* **TRY IT**
Produce a character-for-character copy of the data below.

*** Opening of DATA FOR REVIEW ***

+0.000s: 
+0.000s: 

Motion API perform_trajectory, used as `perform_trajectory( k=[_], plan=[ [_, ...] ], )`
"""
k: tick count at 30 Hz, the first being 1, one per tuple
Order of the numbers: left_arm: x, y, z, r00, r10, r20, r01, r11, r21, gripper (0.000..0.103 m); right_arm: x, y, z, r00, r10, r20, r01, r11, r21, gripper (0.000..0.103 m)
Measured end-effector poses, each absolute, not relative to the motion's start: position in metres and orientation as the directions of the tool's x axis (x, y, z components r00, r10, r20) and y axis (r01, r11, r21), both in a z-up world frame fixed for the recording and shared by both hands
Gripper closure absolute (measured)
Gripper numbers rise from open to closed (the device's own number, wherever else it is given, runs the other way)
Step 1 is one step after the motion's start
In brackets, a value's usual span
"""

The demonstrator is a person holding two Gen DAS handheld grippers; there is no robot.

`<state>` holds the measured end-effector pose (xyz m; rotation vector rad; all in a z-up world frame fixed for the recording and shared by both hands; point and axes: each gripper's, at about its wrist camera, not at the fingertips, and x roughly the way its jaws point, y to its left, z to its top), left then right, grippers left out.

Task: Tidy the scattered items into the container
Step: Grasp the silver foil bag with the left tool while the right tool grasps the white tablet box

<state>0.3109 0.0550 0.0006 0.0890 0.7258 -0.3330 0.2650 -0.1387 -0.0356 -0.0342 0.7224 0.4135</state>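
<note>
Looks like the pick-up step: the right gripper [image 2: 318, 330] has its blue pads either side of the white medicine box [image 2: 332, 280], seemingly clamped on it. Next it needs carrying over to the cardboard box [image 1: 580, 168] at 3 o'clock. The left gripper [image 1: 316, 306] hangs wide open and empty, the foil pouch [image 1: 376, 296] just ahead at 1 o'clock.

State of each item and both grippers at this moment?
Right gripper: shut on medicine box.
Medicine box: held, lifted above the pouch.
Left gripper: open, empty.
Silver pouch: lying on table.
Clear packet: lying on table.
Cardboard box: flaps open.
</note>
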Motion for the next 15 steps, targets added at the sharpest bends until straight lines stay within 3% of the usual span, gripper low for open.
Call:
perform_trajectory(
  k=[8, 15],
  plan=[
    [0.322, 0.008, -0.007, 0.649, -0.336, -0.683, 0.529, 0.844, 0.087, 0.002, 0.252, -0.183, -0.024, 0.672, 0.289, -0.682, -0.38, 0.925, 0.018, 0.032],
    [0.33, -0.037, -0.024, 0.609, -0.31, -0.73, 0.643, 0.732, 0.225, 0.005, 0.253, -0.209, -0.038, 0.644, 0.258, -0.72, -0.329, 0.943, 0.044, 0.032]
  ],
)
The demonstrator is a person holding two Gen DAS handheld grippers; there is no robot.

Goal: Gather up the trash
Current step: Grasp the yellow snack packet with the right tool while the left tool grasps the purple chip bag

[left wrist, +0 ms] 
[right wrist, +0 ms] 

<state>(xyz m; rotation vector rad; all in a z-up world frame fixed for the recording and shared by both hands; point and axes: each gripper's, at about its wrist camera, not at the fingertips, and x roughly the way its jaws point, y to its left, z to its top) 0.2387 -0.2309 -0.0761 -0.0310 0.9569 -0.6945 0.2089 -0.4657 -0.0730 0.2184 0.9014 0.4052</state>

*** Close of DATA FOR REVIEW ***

* **RESULT**
+0.000s: 
+0.000s: 

Motion API perform_trajectory, used as `perform_trajectory( k=[_], plan=[ [_, ...] ], )`
"""
k: tick count at 30 Hz, the first being 1, one per tuple
Order of the numbers: left_arm: x, y, z, r00, r10, r20, r01, r11, r21, gripper (0.000..0.103 m); right_arm: x, y, z, r00, r10, r20, r01, r11, r21, gripper (0.000..0.103 m)
Measured end-effector poses, each absolute, not relative to the motion's start: position in metres and orientation as the directions of the tool's x axis (x, y, z components r00, r10, r20) and y axis (r01, r11, r21), both in a z-up world frame fixed for the recording and shared by both hands
Gripper closure absolute (measured)
Gripper numbers rise from open to closed (the device's own number, wherever else it is given, runs the other way)
Step 1 is one step after the motion's start
In brackets, a value's usual span
"""

The demonstrator is a person holding two Gen DAS handheld grippers; there is no robot.

`<state>` holds the measured end-effector pose (xyz m; rotation vector rad; all in a z-up world frame fixed for the recording and shared by both hands; point and axes: each gripper's, at about its wrist camera, not at the fingertips, and x roughly the way its jaws point, y to its left, z to its top), left then right, grippers left out.

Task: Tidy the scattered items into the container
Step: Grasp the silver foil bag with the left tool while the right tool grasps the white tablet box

<state>0.3109 0.0550 0.0006 0.0890 0.7258 -0.3330 0.2650 -0.1387 -0.0356 -0.0342 0.7224 0.4135</state>
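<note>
Looks like the pick-up step: the right gripper [image 2: 318, 330] has its blue pads either side of the white medicine box [image 2: 332, 280], seemingly clamped on it. Next it needs carrying over to the cardboard box [image 1: 580, 168] at 3 o'clock. The left gripper [image 1: 316, 306] hangs wide open and empty, the foil pouch [image 1: 376, 296] just ahead at 1 o'clock.

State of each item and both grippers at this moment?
Right gripper: shut on medicine box.
Medicine box: held, lifted above the pouch.
Left gripper: open, empty.
Silver pouch: lying on table.
Clear packet: lying on table.
Cardboard box: flaps open.
</note>
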Motion for the next 15 steps, targets added at the sharpest bends until straight lines stay within 3% of the usual span, gripper low for open.
Call:
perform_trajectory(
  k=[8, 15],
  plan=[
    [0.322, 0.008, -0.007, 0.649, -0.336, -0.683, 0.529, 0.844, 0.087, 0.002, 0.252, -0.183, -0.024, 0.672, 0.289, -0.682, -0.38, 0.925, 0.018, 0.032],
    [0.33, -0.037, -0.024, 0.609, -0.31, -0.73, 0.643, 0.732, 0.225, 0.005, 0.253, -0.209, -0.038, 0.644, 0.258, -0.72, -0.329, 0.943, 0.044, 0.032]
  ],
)
The demonstrator is a person holding two Gen DAS handheld grippers; there is no robot.

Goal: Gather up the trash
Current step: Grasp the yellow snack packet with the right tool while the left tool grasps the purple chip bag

[left wrist, +0 ms] 
[right wrist, +0 ms] 

<state>(xyz m; rotation vector rad; all in a z-up world frame fixed for the recording and shared by both hands; point and axes: each gripper's, at about its wrist camera, not at the fingertips, and x roughly the way its jaws point, y to its left, z to its top) 0.2387 -0.2309 -0.0761 -0.0310 0.9569 -0.6945 0.2089 -0.4657 -0.0730 0.2184 0.9014 0.4052</state>

Nothing else is part of this output.